Ist das Gedenken heute im Aachener Dom insgeheim eine Wahlkampf-Veranstaltung für Armin Laschet und die CDU? Das werden wir nie erfahren. Noch nicht mal, ob Wahlkämpfe generell überhaupt etwas bringen. – Wer am 26 August 2021 vorhatte, die Grünen zu wählen, wird der – vom Wahlkampf beeindruckt – am 26. September z. B. die CDU oder Die Linke wählen?
Was man weiß ist, dass Wahlkämpfe eine Tradition sind, dass sie anstrengend sind und teuer (2017 gaben CDU und SPD zusammen 40 Millionen Euro aus). Plakate und Slogans werden entworfen, Großveranstaltungen finden statt, und unter Sonnenschirmen mit Parteilogo werden Passanten angesprochen. Es ist ein Riesenrummel, der über die 60 Millionen Wähler*innen hereinbricht. Die eigene Anhängerschaft muss mobilisiert und Unentschlossene müssen überzeugt werden.
Wahlkampf ist keine gute Zeit für Journalismus, es wird berichtet wie über ein Pferderennen, bei dem mal die einen vorne liegen und mal andere überholen/zulegen/aufholen beim „Kopf-an-Kopf-Rennen“ (Horse-Race-Journalismus). Das von Journalisten verwendete Vokabular ist der Sportberichterstattung entlehnt. Umfrage-Ergebnisse zur Sonntagsfrage werden überschätzt, mit ihnen wird Einfluss genommen, und am Ende liegen sie komplett daneben.
Das Allerschlimmste aber ist, dass die Kandidatinnen und Kandidaten ständig persönlichen Angriffen und Beleidigungen ausgesetzt sind. Sogar auf Plakaten im öffentlichen Raum. Schwer verbal geprügelt werden die Grünen. Armin Laschet wird attackiert, SPD, FDP desgleichen. Hier einige Beispiele von Negativ Campaigning:

Den Grünen wird von angeblich der AfD nahestehenden Personen – mehr oder weniger aus der Anonymität heraus – alles unterstellt, was es an Schrecklichem auf dieser Welt gibt. Ein krasses Sammelsurium von Gemeinheiten, Fehlentwicklungen, Katastrophen.
Sagenhaft, eine Partei, die so viel Unheil in die Welt bringen kann . . . das wußten wir nicht, dass das überhaupt möglich ist. Wir fanden unter anderem: Masseneinwanderung, Asylbetrug, Kriminalität, Wohlstandsvernichtung, Klimasozialismus, Ökoterror, Arbeitslosigkeit. Zudem sind die Grünen totalitär, sozialistisch, heimatfeindlich usw.

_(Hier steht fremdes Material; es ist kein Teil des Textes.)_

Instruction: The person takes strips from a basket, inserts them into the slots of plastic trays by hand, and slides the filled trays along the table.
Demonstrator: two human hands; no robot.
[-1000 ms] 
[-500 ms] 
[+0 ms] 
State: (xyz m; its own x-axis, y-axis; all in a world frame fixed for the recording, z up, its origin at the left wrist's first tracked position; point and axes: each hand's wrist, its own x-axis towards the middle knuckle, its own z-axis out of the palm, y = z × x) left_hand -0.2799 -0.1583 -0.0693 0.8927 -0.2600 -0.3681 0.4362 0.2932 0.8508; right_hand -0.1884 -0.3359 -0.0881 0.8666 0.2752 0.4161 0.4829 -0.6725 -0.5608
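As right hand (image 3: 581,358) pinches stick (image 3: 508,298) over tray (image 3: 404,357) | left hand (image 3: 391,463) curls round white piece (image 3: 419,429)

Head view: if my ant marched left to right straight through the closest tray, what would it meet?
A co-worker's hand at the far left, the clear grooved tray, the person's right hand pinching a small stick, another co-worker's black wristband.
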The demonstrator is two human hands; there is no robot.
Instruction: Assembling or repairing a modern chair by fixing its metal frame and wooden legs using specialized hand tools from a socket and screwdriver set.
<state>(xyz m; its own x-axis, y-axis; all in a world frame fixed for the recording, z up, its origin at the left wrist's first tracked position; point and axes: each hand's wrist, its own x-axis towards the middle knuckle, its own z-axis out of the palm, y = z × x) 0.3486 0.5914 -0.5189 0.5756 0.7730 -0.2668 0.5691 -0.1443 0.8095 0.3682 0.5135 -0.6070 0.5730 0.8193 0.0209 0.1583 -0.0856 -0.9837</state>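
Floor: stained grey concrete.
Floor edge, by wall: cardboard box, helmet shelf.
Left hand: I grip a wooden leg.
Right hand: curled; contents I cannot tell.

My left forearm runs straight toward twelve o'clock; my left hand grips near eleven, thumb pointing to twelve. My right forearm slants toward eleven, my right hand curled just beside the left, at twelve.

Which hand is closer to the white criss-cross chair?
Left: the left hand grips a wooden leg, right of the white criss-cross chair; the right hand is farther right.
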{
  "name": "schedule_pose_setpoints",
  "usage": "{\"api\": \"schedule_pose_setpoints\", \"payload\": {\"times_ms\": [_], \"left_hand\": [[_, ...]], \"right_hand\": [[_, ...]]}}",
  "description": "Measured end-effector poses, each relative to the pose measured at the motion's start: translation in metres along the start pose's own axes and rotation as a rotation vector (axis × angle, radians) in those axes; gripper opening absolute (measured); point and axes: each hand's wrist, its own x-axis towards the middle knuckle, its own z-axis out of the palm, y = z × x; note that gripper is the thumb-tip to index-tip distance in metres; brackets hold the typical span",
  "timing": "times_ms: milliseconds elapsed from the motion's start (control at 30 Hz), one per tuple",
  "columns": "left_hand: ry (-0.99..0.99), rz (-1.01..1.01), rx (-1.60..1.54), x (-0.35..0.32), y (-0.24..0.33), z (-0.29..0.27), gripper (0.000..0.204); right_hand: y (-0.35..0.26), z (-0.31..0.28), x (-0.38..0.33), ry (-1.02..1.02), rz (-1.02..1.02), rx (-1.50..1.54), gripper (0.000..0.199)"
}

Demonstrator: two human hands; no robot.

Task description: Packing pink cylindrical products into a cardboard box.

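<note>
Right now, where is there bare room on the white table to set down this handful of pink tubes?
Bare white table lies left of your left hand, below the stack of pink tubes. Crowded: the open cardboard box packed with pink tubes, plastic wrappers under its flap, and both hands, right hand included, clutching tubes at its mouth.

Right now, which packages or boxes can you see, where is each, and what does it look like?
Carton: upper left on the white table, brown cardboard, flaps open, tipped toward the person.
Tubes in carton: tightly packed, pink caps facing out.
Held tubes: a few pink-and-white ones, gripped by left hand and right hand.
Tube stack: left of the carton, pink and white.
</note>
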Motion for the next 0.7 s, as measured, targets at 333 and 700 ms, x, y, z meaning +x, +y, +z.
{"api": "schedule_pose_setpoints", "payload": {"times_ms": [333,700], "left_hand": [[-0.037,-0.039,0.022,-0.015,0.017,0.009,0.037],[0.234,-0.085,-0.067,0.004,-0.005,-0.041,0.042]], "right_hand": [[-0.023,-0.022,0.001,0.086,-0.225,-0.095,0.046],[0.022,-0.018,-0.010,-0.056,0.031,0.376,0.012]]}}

Armin Laschet (CDU) wird ebenfalls diffamiert. Er ist auf der Darstellung süchtig danach, Bäume zu verbrennen, unterstützt von RWE. Laschet ist – soweit wir wissen – erst seit vier Jahren Ministerpräsident in Nordrhein-Westfalen. Die Verfeuerung von Braunkohle haben maßgeblich SPD und Grüne in den 20 Jahren zuvor beschlossen und vorangetrieben.
Es ist möglich, dass sich Laschet nach der Unwetterkatastrophe tatsächlich mehr für die Verhinderung einer Klimakatastrophe einsetzen wird, als zuvor. Laschet ist auch kein aalglatter Typ, der z. B. immer irgendwelche Worte, die niemand beachtet, findet. So einen aalglatten Dude scheinen sich viele massiv herbeizusehnen. Wie sonderbar.

Manchmal sogar ziemlich humorvoll: Die Umformulierung von Slogans durch Austausch eines einzigen Buchstabens ins Gegenteil. Kanzlerkandidat Scholz ist im Frankenberger Viertel von Umgestaltungen dieser Art heftig betroffen.

More to come.
Und übrigens Vorsicht bei der Nutzung des Wahl-O-Mat. Der setzt nur bei den blanken Aussagen der Parteien an, die sagen vor Wahlen viel und machen danach was ganz anderes. Der Wahl-O-Mat enthält: „Was sagt ihr, was ihr machen wollt?“ Und nur das könnt ihr auch abgleichen mit euren eigenen Vorstellungen. Der Wahl-O-Mat setzt nicht an am tatsächlichen Abstimmungsverhalten im Bundestag.